4 learning styles to help you learn faster and smarter

When it comes to learning styles, "one size fits all" is an approach that just doesn't work.

For example, when learning a language, some people prefer to predominantly hear and speak it, while others prefer to study grammar, vocabulary, and language construction. The first person is more likely to look for opportunities to speak the language, while the latter is more likely to be stuck in a book.

So, none of these learning approaches are wrong—they are just different. One works for one person; the other works for the other.

The trick, of course, is to find the learning style that works best for you. These are different learning styles that will allow you to learn faster and easier. These styles will come naturally to you. And they will encourage you to live your life by constantly learning something new.

That's what this article is about. I am going to help you discover the best learning styles while encouraging you to always learn in your life.


  1. What are learning styles?
  2. When Learning Styles Are Useless
  3. Use an individual approach with an open mind
  4. 5 tips for faster and easier learning

What are learning styles?

Essentially, learning styles are a method, technique, or system that is designed to help people learn.

In fact, there are several traditional different types of learning styles (and many more schools of thought on the subject of learning).

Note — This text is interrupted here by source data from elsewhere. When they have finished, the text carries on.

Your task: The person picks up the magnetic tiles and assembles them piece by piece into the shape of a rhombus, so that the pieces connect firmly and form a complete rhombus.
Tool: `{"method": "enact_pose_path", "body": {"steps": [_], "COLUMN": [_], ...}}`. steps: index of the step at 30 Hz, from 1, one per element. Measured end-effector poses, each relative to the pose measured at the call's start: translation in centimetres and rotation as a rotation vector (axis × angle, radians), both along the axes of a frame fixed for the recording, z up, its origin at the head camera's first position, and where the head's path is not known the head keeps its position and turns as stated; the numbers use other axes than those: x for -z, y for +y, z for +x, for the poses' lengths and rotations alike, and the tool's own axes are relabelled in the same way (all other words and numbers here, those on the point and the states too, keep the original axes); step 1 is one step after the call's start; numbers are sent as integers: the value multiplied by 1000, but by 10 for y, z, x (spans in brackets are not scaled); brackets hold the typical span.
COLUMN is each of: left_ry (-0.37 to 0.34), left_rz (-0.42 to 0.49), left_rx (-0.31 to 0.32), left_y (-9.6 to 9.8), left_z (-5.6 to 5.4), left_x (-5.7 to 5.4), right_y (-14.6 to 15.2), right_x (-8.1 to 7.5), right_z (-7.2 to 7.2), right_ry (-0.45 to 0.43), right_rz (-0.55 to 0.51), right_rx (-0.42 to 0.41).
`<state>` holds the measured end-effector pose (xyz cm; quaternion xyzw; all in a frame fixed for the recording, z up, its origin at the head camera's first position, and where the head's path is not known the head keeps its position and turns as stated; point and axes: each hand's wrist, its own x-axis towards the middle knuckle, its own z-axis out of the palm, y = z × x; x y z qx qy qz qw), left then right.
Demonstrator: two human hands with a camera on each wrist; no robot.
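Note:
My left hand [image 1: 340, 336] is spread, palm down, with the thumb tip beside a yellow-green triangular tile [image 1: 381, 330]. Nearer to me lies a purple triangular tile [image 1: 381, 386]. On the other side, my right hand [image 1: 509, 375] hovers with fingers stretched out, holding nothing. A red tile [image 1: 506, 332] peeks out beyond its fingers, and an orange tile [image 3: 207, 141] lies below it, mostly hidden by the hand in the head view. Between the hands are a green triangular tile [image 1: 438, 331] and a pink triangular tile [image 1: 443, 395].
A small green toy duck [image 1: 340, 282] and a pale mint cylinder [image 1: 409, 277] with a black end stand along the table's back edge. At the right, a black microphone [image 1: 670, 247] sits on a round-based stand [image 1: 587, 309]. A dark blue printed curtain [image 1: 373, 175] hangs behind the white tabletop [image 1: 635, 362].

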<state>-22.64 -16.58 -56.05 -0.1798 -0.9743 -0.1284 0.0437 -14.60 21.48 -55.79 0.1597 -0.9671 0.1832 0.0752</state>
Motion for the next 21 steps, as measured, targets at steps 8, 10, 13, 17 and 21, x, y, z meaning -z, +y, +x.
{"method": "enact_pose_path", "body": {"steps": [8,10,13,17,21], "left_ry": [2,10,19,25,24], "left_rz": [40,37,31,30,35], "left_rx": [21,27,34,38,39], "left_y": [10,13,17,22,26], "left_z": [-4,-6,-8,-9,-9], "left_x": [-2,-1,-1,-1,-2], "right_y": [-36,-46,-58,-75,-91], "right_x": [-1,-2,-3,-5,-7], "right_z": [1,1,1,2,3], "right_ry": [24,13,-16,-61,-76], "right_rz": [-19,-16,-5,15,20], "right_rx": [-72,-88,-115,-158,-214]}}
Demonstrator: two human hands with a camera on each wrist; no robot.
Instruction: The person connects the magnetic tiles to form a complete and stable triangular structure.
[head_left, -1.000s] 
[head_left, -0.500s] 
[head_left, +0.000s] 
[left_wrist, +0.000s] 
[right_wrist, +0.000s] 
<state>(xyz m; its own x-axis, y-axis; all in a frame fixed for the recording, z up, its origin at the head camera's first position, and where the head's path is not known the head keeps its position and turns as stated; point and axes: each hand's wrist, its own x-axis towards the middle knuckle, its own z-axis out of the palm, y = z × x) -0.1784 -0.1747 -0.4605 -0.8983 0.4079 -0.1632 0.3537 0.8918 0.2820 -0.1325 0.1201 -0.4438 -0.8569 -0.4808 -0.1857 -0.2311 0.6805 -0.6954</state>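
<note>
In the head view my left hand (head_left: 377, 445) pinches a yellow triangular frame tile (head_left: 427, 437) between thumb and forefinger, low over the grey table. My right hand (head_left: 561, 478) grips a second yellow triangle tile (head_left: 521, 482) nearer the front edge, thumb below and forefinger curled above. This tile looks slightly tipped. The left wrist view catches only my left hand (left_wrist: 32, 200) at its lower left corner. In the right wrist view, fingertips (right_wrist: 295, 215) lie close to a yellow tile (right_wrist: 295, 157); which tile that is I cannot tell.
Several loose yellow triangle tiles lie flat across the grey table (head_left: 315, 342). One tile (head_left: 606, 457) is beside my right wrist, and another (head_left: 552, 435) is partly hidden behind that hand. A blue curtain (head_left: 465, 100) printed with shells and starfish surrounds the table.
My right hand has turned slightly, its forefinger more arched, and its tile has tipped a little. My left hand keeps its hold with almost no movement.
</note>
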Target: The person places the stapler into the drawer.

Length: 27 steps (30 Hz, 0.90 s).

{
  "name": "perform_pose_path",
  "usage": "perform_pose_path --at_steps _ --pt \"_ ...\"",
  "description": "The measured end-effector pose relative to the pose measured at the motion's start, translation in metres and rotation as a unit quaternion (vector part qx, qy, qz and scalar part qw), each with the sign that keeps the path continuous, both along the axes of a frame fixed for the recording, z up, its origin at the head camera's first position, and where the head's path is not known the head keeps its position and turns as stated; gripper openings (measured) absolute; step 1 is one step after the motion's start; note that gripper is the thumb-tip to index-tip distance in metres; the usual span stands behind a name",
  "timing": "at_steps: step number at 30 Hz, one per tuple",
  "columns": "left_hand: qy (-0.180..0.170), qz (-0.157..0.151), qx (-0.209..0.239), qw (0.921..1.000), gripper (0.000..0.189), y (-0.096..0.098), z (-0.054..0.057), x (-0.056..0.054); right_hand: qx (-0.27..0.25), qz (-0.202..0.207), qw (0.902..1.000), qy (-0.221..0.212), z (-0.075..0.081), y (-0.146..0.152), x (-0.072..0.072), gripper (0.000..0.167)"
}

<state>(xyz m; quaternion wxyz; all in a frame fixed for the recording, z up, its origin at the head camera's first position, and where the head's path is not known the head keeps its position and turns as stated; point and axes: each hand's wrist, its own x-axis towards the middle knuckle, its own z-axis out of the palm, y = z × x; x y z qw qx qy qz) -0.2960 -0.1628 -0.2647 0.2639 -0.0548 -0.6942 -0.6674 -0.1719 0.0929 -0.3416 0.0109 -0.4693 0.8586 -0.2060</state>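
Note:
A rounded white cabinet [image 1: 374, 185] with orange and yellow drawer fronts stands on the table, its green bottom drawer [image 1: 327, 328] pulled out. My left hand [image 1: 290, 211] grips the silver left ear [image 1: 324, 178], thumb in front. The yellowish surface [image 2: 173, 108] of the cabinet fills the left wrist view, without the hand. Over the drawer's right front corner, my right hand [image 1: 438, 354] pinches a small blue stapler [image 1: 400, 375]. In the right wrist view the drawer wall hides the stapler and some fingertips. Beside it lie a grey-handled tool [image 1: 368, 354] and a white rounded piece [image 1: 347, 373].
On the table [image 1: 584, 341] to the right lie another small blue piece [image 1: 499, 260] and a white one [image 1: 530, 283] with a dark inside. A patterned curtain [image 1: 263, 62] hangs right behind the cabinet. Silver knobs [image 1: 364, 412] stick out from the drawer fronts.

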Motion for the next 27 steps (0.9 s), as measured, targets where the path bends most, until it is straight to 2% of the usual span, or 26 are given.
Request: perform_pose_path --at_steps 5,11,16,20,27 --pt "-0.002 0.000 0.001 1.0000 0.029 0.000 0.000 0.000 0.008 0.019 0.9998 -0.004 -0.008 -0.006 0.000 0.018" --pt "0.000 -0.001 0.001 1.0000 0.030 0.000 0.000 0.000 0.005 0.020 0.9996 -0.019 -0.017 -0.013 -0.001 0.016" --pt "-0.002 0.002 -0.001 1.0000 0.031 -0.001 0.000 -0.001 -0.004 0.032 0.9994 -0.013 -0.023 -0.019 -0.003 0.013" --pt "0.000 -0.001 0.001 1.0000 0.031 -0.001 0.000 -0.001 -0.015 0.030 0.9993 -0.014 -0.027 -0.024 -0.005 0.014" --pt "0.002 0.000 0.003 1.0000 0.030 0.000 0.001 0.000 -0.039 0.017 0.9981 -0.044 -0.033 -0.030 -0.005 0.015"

There are over 70 different learning styles according to Vanderbilt University, but by far the most popular are the four styles reflected in the VARK model:

  1. Visual (spatial) - Students learn best by seeing.
  2. Auditory (auditory) - students learn best by ear.
  3. Reading / writing Students learn best through reading and writing.
  4. kinesthetic (Physical) - Students learn best by moving and doing.

Do you recognize yourself in one of the above styles?

Probably yes, although people often learn best by combining these styles.

Let's take a closer look at these four styles:

Visual learning style

visual style training best suited for people who like to watch videos and want to see presentations that contain images, charts and graphs. The educational corner states that:

“The human brain processes visual information much faster than plain text. As a visual learner, you can absorb and remember a lot of information very quickly because you prefer this processing method that people are already very good at.”

Auditory learning style

The auditory learning style is best for those who enjoy listening to lectures and audiobooks. It is easy for these students to remember what they hear.

So much so that if they watch the movie, they are more likely to remember what was said in the movie rather than the actions that took place.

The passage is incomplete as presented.